Repeat exactly, and only, the lines below starting at the line that contains "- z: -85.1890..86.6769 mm" and ending at the line that contains "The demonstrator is", inclusive of both.
--- --- ---
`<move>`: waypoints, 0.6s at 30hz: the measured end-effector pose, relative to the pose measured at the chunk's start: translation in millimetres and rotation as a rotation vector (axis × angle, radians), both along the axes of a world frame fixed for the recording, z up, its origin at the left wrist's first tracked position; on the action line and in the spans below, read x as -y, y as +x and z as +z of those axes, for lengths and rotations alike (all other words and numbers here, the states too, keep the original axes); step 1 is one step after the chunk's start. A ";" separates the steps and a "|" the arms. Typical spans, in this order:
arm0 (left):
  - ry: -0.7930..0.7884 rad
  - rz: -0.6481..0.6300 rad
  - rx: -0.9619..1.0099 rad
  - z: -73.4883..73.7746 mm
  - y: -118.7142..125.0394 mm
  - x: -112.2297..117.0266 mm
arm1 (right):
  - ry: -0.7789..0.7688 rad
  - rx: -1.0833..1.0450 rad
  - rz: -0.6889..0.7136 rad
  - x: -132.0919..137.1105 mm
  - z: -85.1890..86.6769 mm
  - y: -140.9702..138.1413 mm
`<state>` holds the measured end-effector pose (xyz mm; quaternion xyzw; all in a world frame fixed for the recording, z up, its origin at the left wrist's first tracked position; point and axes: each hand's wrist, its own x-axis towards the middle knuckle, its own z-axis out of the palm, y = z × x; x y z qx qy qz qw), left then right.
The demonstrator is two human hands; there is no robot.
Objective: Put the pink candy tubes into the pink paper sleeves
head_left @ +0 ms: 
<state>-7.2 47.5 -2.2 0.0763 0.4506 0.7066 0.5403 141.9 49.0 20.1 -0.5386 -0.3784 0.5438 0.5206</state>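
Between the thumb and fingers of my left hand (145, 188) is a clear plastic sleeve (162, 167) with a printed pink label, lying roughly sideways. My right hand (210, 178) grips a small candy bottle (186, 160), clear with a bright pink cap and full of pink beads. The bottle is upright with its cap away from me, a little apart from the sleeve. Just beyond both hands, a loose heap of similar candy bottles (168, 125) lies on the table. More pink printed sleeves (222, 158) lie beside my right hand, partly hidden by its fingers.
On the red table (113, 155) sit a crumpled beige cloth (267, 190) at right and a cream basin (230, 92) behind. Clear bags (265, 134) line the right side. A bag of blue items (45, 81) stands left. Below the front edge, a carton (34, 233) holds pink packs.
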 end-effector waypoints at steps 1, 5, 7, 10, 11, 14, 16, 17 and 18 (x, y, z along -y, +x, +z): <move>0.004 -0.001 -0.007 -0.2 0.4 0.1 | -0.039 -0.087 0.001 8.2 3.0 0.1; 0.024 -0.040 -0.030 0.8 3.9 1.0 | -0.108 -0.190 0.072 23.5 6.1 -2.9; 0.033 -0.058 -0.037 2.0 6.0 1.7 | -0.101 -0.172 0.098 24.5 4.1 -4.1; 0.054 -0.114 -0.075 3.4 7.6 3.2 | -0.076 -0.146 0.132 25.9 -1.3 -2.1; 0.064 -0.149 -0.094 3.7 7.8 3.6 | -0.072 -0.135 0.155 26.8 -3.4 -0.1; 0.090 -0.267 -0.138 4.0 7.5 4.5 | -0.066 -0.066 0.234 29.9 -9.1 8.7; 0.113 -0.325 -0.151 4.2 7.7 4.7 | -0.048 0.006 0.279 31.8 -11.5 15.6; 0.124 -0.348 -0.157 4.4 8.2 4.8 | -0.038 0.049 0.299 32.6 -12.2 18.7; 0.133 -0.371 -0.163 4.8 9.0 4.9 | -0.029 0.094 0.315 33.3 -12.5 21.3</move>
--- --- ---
## Exercise response
  - z: -85.1890..86.6769 mm
  - y: -140.9702..138.1413 mm
`<state>` holds the measured end-effector pose (xyz mm; quaternion xyzw; all in a world frame fixed for the recording, z up, its origin at the left wrist's first tracked position; point and axes: each hand's wrist, its own x-axis towards the middle knuckle, its own z-axis out of the palm, y = z × x; x y z qx qy qz qw), left then right.
The demonstrator is two human hands; there is no robot.

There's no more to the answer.